Assigned task — The answer should be an exact repeat of the stretch of material below from the line containing "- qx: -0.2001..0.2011" through the line containing "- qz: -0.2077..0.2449".

Supplied entries —
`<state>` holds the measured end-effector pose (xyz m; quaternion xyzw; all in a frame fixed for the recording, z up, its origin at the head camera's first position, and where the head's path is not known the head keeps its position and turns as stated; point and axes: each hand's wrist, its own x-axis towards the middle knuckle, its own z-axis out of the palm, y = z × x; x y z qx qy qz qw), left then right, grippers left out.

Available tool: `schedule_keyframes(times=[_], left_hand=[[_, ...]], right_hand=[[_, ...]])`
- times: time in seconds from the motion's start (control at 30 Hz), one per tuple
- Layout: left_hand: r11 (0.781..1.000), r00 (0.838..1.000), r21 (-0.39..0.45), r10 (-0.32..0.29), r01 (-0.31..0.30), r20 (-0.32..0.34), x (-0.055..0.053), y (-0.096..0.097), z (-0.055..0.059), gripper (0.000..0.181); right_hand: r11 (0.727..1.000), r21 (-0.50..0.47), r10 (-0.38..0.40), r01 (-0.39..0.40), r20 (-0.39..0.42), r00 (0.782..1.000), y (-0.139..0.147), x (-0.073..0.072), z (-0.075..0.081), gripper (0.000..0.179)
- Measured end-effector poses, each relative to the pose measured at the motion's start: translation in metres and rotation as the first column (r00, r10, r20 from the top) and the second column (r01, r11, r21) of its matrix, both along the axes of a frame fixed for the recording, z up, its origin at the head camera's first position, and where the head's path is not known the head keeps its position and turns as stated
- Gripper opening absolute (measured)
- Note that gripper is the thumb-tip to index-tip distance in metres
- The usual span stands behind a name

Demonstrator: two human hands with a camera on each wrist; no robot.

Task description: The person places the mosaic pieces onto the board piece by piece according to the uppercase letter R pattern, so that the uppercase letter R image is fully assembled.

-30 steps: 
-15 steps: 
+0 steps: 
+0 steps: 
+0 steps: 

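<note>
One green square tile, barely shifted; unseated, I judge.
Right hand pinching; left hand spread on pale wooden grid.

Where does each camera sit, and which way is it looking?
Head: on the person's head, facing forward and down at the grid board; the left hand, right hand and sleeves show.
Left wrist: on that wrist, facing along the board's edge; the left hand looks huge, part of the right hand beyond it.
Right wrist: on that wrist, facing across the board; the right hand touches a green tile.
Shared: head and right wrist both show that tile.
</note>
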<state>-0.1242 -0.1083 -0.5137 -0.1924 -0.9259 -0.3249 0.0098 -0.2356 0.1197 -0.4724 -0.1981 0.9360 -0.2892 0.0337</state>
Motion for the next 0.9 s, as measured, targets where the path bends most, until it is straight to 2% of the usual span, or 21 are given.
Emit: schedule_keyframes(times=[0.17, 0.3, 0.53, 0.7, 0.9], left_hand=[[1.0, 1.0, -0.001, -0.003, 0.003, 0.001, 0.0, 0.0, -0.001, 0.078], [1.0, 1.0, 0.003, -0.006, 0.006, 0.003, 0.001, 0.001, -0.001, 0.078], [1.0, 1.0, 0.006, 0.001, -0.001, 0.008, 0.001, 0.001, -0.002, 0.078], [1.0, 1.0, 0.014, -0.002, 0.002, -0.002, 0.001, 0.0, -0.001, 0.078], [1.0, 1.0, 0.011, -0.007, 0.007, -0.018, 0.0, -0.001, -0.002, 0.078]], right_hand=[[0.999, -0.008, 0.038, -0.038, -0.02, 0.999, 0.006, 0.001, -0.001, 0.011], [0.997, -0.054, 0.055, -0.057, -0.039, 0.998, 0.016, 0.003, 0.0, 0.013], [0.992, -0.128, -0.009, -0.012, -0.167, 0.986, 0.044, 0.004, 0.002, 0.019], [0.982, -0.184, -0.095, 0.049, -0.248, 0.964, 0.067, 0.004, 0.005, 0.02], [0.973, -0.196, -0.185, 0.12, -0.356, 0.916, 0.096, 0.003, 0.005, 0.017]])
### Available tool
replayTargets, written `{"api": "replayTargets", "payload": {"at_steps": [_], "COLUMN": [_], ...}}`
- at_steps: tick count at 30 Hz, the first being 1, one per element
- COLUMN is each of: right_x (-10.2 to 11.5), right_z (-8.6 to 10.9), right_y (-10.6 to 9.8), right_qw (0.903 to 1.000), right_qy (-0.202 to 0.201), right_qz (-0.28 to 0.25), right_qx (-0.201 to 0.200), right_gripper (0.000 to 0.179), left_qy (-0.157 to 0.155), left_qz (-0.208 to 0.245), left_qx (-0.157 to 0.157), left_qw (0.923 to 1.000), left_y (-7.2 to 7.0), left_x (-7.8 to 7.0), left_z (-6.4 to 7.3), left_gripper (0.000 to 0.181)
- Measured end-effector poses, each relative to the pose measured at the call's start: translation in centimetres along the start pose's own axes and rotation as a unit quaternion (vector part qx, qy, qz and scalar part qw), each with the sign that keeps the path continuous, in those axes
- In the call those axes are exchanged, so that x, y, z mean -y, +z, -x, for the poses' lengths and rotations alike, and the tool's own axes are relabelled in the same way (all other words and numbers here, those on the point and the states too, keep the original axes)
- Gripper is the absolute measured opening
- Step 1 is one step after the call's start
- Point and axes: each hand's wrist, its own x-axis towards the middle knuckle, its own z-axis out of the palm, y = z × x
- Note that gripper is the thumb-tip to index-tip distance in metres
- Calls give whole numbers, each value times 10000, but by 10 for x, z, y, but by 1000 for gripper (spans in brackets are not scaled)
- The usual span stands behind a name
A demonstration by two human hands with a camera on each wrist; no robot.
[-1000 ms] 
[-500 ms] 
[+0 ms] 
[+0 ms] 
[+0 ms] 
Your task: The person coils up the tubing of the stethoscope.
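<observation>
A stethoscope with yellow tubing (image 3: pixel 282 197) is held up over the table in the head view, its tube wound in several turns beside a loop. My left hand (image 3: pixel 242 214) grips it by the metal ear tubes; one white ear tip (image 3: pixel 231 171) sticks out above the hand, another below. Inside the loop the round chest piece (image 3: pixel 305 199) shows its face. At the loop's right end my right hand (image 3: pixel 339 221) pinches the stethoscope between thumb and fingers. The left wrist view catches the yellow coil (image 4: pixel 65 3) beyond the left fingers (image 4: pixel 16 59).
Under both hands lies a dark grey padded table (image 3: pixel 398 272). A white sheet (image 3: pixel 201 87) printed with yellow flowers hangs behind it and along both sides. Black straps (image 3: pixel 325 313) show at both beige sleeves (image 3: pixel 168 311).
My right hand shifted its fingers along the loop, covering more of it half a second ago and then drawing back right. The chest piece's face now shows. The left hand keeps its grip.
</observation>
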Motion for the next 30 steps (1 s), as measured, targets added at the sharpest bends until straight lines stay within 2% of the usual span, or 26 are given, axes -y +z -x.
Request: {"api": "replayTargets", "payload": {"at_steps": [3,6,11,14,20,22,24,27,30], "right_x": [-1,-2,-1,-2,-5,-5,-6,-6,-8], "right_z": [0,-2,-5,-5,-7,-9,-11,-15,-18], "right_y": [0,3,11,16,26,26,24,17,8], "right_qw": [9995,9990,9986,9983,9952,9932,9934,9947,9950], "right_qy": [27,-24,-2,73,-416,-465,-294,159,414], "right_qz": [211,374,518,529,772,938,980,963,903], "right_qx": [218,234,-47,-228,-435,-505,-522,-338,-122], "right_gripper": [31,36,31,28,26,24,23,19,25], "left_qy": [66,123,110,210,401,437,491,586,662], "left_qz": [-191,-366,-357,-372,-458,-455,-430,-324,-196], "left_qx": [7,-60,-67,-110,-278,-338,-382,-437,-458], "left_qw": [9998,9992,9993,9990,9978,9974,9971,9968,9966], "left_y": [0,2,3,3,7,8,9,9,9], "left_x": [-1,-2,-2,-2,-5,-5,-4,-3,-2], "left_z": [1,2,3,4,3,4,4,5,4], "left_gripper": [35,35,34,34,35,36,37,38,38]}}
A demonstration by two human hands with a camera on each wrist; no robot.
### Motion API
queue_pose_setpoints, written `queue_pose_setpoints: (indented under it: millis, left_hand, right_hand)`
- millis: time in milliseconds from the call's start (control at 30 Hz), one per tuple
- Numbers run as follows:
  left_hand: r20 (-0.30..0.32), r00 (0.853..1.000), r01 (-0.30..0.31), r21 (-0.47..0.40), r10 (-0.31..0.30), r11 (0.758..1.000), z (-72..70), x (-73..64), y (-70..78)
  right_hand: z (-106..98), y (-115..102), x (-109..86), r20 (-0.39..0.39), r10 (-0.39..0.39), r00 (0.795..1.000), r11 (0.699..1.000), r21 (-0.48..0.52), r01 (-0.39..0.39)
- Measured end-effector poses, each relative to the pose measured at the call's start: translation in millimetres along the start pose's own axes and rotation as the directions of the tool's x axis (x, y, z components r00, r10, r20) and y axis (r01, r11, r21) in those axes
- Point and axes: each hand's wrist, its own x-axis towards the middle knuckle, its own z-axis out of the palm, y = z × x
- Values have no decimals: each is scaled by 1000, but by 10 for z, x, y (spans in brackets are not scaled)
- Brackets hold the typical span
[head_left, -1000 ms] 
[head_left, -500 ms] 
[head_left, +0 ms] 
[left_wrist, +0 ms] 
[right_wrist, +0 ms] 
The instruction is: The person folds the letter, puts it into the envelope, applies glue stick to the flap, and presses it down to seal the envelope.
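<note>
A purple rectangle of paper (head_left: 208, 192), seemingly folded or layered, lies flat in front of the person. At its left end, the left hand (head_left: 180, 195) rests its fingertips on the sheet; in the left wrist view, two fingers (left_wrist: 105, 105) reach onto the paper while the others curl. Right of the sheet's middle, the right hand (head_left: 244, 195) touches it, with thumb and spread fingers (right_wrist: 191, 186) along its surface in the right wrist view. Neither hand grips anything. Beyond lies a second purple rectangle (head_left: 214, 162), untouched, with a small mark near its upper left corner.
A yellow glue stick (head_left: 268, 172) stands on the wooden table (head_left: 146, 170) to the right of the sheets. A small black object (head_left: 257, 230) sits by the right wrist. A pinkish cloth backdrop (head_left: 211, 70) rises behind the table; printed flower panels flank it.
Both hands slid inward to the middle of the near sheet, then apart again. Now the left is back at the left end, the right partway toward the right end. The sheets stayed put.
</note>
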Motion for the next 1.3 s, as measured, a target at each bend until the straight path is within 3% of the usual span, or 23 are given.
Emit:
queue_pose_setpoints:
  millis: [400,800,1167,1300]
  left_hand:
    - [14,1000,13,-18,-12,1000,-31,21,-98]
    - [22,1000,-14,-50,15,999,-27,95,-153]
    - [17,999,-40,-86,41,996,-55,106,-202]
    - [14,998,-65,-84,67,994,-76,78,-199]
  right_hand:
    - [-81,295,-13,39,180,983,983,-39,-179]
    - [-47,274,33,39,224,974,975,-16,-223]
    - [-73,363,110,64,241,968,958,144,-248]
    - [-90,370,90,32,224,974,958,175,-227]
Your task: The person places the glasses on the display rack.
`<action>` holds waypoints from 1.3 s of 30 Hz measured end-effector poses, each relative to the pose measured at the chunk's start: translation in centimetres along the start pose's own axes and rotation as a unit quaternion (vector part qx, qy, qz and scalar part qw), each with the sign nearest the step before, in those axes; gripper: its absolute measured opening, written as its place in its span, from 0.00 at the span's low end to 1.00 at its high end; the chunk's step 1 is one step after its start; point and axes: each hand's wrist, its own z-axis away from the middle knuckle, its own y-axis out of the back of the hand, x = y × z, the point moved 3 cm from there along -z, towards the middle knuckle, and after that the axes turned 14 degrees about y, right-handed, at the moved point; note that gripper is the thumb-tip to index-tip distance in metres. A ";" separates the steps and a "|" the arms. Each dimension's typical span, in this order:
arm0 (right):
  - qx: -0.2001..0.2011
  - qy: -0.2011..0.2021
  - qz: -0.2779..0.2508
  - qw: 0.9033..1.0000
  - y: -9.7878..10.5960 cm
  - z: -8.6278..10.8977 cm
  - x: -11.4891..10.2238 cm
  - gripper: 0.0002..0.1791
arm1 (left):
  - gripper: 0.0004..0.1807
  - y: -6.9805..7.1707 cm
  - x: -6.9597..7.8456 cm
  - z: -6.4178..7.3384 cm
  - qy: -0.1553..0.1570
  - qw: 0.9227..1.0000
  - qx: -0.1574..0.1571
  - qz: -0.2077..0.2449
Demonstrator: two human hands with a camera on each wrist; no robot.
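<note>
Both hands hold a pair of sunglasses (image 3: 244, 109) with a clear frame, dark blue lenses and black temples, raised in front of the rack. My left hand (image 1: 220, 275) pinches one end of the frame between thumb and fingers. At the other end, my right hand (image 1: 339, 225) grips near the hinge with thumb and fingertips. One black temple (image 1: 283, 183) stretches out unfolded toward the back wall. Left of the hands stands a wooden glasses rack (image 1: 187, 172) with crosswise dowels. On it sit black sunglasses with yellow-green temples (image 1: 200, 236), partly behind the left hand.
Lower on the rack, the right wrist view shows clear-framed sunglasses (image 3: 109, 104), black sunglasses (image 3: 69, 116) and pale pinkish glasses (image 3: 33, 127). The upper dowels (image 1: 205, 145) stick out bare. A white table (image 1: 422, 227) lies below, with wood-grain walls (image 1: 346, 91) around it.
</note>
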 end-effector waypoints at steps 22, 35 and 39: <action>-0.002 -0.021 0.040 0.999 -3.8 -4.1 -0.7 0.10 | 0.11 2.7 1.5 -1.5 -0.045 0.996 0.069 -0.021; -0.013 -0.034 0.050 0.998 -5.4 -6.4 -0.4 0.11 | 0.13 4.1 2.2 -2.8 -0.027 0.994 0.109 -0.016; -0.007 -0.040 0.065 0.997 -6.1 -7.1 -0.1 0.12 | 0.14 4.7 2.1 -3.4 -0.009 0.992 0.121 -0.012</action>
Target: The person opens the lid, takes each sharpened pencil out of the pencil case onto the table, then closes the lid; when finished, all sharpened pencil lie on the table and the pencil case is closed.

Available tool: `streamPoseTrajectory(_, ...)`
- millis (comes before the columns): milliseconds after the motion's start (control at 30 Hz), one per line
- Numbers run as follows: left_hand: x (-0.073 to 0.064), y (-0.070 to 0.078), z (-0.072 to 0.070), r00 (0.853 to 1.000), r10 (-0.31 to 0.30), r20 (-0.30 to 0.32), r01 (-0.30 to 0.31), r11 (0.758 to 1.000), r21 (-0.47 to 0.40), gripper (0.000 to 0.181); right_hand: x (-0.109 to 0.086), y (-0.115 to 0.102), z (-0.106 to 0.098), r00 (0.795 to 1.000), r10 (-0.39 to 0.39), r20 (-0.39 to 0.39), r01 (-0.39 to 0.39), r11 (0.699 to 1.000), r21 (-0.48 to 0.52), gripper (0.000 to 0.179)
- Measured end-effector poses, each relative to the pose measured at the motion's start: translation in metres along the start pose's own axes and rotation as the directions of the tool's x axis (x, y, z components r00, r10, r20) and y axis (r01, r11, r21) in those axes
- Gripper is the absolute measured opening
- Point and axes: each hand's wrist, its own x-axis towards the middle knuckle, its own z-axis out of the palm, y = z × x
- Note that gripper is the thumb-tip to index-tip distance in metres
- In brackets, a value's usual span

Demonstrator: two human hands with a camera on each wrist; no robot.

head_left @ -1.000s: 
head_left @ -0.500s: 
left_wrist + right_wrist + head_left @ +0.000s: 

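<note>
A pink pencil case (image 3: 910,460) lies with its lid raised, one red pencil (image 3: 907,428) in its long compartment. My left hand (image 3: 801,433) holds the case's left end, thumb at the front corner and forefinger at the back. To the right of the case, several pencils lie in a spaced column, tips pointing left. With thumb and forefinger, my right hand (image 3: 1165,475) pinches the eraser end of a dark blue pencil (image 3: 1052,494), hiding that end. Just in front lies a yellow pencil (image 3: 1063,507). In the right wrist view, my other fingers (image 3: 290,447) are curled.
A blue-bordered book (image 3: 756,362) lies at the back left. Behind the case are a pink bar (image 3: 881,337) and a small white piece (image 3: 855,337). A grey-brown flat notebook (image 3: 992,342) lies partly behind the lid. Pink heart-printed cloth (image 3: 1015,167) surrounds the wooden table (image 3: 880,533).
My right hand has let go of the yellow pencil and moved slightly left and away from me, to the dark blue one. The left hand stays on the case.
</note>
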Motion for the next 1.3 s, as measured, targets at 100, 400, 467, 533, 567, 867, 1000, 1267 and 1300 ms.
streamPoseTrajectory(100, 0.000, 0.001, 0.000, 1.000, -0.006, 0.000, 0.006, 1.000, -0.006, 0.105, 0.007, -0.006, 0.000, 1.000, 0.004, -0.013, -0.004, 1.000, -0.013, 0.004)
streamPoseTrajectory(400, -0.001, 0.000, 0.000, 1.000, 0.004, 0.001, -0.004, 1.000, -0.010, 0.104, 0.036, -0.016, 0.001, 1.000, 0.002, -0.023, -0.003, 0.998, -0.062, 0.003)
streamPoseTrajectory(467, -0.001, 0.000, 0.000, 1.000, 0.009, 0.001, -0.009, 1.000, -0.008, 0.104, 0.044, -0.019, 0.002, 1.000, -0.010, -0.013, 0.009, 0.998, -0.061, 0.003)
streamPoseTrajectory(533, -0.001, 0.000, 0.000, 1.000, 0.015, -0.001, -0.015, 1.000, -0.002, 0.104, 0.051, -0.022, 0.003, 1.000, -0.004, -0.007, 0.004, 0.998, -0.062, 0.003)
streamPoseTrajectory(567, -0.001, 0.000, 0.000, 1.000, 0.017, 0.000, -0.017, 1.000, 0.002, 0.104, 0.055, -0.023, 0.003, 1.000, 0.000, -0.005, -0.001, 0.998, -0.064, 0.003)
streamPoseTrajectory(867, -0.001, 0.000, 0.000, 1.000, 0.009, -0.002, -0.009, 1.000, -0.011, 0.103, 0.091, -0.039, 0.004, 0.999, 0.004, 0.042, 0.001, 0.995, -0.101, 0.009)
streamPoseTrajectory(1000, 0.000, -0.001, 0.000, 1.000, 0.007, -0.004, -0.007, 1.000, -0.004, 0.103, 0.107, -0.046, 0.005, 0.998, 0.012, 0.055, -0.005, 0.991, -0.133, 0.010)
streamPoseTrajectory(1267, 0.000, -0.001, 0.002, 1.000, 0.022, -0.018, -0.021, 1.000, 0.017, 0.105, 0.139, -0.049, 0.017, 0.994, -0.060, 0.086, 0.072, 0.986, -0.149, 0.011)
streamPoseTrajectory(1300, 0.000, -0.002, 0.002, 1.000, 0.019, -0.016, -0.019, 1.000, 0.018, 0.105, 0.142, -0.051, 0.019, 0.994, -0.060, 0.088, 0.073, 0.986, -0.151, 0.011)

Answer below —
  - qx: -0.2001..0.2011
  - qy: -0.2011..0.2021
  - qz: -0.2779..0.2508
  - qw: 0.9033..1.0000
  - y: -9.7878..10.5960 cm
  - z: -8.6278..10.8977 cm
  - x: -11.4891..10.2238 cm
  - gripper: 0.0002..0.1791
arm1 (left):
  - gripper: 0.0004..0.1807
  - y: -6.9805..7.1707 cm
  - x: -6.9597..7.8456 cm
  - z: -6.4178..7.3384 cm
  - qy: -0.1553..0.1570
  - qw: 0.9227..1.0000
  - qx: -0.1574..0.1571
  - qz: -0.2077..0.2449

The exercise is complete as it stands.